-- Exercise aim --
Among the entries below, find the line with "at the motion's", then quote it and each following line up to and including the line with "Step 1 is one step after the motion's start", and nothing else.

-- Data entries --
######

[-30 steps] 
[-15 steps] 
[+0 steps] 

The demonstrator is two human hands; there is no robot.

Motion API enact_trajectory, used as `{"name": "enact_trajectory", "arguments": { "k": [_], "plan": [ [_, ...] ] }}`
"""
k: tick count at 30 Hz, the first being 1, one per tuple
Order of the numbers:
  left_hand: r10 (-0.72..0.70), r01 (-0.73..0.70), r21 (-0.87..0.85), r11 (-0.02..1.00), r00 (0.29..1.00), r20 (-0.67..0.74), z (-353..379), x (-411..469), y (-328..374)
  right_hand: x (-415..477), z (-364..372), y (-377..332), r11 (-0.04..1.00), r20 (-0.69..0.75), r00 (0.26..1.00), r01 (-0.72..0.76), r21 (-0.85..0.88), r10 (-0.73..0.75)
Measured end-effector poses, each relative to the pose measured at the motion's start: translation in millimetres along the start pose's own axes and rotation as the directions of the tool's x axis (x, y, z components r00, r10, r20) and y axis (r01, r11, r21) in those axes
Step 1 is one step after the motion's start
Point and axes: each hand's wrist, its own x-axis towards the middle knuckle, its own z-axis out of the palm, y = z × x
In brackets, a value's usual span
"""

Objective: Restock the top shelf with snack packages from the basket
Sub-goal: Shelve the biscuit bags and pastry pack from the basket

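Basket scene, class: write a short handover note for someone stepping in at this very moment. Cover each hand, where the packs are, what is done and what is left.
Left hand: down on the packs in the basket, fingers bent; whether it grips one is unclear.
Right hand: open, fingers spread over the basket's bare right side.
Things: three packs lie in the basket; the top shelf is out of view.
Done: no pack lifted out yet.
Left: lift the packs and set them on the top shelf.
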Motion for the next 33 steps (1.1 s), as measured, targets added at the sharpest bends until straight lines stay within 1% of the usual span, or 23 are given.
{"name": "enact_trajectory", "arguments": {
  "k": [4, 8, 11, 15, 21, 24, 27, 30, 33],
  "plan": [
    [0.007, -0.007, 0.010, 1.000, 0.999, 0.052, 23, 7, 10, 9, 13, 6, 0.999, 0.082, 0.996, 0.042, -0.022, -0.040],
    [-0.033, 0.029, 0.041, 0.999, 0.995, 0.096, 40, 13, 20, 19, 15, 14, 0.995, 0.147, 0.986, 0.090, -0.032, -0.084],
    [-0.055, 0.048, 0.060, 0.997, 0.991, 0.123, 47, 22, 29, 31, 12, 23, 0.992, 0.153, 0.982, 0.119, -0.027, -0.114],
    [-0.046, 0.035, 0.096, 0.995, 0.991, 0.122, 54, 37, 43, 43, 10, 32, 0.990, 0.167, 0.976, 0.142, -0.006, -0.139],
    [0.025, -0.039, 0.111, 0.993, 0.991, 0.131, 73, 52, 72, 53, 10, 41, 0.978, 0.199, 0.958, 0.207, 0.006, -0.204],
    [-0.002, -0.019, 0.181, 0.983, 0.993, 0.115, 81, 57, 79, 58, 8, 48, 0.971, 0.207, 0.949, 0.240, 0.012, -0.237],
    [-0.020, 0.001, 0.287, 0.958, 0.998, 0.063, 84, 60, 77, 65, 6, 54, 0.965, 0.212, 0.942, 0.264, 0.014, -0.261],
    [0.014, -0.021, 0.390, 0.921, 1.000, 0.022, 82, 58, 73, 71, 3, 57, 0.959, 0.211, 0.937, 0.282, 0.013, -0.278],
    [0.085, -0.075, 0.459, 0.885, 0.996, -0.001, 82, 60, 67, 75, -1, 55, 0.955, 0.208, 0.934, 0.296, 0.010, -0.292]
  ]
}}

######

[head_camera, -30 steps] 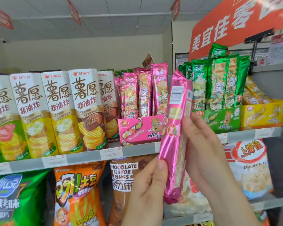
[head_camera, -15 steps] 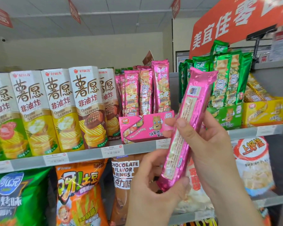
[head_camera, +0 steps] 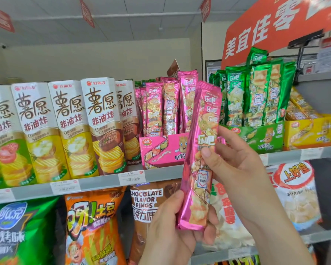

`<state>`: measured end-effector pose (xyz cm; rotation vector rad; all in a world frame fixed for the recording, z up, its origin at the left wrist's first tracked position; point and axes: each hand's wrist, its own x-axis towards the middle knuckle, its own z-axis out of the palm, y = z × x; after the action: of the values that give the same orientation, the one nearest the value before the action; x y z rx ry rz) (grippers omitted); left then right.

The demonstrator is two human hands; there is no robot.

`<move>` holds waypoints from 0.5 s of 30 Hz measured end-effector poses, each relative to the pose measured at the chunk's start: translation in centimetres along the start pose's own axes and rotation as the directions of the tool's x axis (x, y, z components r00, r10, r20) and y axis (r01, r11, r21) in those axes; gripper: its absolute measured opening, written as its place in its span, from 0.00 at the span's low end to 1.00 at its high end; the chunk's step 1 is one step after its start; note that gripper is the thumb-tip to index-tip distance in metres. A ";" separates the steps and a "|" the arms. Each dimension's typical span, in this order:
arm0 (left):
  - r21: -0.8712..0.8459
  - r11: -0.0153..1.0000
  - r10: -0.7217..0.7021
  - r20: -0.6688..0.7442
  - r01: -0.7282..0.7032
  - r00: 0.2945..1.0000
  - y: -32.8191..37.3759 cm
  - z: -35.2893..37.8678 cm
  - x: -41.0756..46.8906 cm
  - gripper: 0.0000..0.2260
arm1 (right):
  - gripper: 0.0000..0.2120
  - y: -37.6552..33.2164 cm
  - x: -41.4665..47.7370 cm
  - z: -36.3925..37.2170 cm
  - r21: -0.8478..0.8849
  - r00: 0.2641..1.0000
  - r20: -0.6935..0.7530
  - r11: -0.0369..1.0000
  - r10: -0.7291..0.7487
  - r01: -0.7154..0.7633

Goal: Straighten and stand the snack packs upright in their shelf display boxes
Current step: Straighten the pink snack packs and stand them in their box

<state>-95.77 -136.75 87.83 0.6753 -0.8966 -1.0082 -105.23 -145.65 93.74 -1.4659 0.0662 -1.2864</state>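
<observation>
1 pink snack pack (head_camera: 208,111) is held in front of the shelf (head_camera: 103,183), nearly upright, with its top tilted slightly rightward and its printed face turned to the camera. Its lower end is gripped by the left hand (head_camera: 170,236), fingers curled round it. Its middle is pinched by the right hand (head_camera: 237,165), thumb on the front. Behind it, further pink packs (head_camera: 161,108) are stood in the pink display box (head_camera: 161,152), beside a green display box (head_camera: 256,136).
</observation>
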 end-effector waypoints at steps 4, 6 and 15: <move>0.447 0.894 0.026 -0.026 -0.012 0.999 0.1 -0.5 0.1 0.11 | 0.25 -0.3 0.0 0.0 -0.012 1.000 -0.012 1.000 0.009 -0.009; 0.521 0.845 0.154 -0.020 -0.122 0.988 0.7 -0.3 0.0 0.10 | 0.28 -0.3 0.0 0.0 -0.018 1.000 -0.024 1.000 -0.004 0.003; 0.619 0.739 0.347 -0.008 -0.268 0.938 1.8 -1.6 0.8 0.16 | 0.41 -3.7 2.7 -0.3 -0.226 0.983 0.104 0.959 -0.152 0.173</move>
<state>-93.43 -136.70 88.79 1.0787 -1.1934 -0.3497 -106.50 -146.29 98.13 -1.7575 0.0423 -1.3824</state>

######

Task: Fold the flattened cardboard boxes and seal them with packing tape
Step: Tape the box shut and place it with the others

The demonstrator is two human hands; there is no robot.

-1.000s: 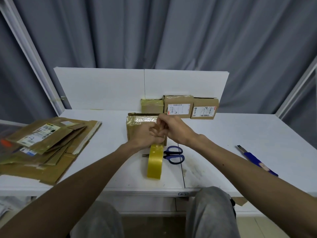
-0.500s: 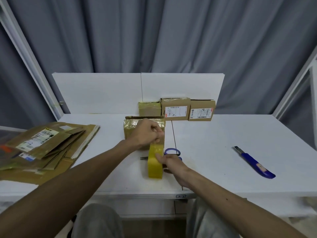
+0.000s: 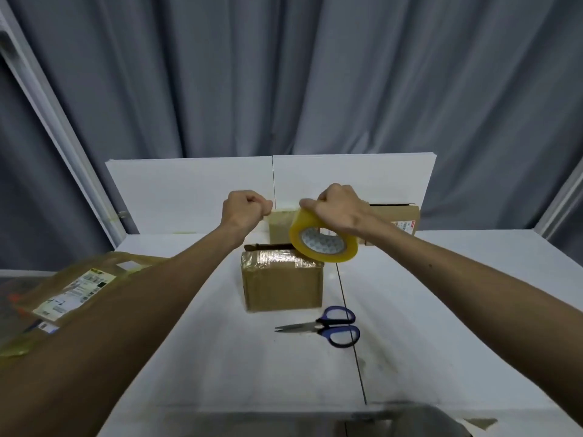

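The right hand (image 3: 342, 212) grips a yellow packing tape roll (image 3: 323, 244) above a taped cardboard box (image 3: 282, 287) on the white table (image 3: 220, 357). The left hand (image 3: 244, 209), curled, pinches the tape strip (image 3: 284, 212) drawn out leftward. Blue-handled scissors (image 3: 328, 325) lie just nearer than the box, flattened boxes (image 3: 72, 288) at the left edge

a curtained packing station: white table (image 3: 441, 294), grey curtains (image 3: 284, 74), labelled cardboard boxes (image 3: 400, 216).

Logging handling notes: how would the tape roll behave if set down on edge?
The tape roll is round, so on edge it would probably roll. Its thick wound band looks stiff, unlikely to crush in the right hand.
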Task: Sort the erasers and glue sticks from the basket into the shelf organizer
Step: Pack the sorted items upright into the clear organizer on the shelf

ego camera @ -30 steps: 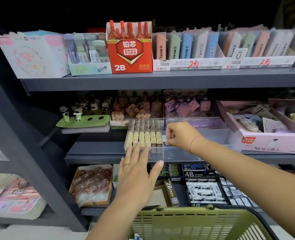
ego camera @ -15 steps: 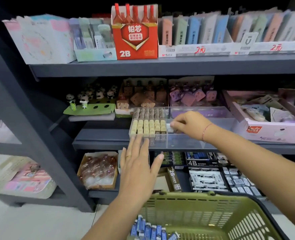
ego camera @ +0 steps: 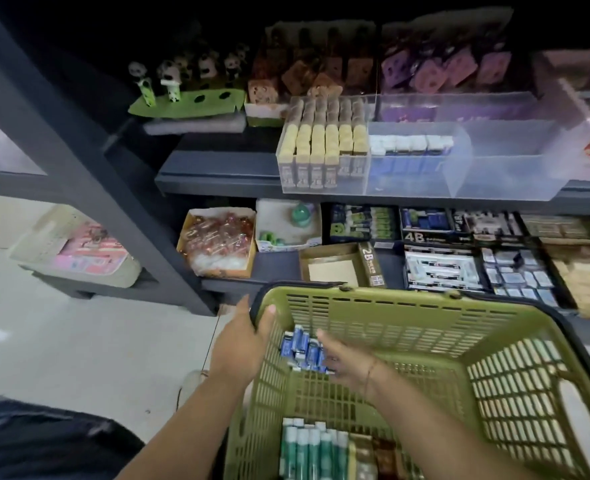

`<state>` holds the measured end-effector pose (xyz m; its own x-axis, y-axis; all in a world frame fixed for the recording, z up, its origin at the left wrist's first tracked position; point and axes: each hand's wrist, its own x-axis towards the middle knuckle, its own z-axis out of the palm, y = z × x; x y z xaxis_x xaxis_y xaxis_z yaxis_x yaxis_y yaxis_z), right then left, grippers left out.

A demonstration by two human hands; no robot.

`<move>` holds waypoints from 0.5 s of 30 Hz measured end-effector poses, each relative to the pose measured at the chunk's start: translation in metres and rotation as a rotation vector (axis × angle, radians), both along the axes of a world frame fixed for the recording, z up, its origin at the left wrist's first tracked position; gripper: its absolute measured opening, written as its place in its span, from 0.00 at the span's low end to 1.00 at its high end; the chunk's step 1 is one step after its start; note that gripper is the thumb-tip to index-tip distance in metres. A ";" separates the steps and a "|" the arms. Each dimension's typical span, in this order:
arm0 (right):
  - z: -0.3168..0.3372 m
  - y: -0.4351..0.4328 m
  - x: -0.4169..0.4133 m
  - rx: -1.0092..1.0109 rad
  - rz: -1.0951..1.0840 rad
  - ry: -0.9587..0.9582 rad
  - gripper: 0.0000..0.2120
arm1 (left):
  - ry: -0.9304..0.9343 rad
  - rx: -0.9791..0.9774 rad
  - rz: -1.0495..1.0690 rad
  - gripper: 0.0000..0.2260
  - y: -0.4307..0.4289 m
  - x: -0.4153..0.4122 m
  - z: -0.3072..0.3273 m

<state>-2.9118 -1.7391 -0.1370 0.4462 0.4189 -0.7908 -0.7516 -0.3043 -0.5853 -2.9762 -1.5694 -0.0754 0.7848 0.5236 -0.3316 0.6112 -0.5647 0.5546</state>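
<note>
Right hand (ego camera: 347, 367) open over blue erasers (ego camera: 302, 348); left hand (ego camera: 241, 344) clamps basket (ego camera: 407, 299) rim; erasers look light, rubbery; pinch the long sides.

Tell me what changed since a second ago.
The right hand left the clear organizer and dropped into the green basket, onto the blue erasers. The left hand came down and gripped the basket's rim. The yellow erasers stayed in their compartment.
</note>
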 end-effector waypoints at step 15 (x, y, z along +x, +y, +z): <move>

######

-- Response box --
Measured end-effector poses, each relative to the pose measured at the motion's start: translation in millimetres along the start pose's own axes and rotation as the directions of the tool's x axis (x, y, z components r00, r10, r20) and y axis (r01, r11, r21) in those axes
Step 1 is one step after the motion's start

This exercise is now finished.